### SUPPLIED DATA

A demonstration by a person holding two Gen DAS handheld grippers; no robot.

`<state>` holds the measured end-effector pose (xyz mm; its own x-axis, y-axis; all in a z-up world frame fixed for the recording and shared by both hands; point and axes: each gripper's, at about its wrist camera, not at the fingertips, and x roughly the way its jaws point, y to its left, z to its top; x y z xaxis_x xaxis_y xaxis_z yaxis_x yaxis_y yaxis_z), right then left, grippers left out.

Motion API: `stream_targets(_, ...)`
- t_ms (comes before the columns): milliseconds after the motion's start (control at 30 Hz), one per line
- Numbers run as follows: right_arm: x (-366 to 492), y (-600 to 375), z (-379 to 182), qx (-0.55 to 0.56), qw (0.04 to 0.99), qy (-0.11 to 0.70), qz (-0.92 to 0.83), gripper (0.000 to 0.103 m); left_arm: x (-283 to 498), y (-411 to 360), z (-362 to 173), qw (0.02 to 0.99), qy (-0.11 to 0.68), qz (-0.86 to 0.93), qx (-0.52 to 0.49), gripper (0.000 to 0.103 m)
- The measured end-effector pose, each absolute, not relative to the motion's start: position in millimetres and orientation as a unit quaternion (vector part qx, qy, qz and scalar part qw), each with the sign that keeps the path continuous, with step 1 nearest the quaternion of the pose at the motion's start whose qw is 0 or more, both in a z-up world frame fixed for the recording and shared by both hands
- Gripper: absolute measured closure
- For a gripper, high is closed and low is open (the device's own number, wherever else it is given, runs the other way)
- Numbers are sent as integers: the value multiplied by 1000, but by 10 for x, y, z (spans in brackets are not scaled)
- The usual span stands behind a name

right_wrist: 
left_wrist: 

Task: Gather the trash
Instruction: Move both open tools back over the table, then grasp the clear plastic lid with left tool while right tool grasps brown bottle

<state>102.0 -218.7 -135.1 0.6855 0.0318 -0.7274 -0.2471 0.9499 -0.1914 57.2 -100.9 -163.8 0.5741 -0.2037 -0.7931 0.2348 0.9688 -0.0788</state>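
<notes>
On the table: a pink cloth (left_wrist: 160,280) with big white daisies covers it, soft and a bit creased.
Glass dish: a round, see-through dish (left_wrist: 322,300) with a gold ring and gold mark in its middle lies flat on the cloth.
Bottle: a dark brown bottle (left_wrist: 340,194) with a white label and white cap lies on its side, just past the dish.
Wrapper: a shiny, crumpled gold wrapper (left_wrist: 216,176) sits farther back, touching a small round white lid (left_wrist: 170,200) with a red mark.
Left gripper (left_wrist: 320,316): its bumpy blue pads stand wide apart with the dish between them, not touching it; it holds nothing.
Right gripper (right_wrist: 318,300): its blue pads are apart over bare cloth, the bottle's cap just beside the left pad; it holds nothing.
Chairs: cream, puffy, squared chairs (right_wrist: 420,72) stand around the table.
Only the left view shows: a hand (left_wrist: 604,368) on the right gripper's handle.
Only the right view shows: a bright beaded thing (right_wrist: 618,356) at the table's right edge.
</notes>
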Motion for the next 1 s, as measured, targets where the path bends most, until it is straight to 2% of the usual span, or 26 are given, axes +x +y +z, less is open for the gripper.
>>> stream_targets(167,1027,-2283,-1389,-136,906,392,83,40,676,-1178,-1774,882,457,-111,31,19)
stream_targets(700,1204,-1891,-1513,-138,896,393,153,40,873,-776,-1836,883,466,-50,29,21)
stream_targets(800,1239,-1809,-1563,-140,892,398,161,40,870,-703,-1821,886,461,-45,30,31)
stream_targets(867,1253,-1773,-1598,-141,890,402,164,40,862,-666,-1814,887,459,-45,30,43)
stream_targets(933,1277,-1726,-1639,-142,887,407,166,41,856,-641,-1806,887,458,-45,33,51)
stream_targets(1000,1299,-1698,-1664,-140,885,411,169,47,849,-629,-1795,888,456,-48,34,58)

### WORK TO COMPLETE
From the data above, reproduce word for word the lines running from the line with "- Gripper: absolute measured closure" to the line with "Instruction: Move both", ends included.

### RESPONSE TO THIS TASK
- Gripper: absolute measured closure
- For a gripper, high is closed and low is open (the device's own number, wherever else it is given, runs the other way)
- Numbers are sent as integers: the value multiplied by 1000, but by 10 for x, y, z (spans in brackets are not scaled)
- The usual span stands behind a name

right_wrist: 
left_wrist: 

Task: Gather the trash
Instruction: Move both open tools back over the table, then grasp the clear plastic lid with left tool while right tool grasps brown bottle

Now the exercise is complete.